== WHAT TO WORK ON ==
In the data below, count how many lines contain "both" and give that number by itself.

[Start of Attachment]

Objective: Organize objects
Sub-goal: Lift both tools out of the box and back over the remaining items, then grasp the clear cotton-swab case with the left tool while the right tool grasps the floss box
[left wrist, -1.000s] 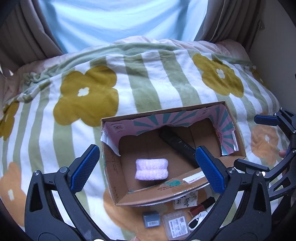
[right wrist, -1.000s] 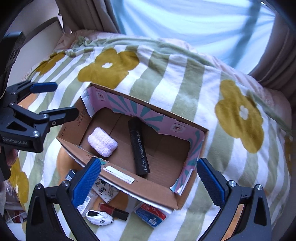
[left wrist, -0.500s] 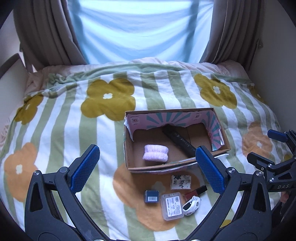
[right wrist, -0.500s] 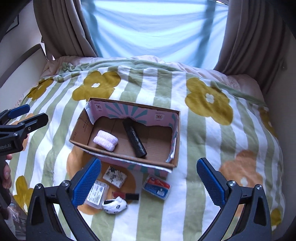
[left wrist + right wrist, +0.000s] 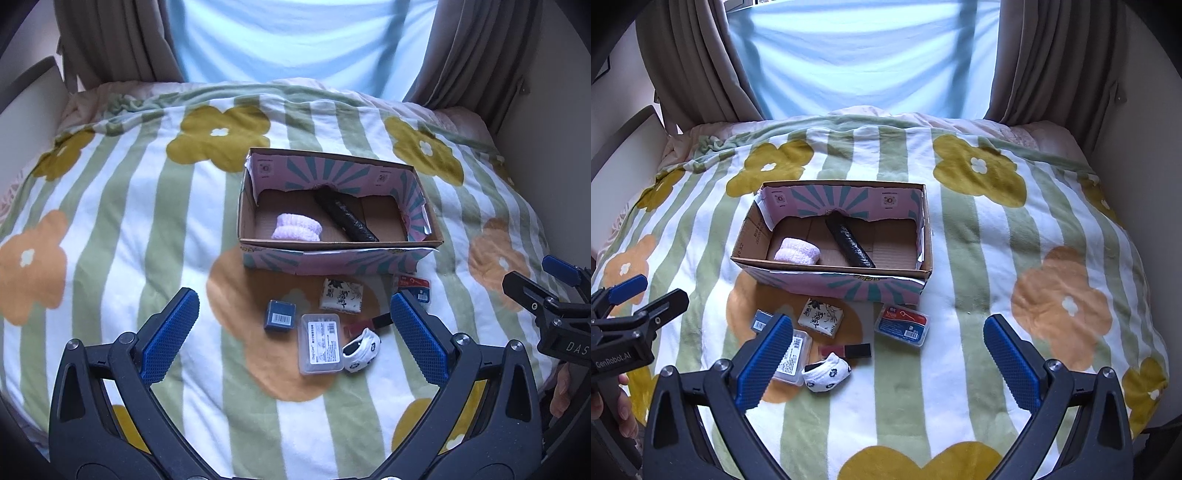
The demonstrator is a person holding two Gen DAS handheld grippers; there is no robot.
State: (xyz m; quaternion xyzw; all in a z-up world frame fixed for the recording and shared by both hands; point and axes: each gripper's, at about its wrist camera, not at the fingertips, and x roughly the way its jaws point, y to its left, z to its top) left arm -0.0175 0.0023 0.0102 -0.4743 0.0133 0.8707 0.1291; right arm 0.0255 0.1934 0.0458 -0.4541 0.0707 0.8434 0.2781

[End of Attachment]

== EXERCISE RESPONSE ==
2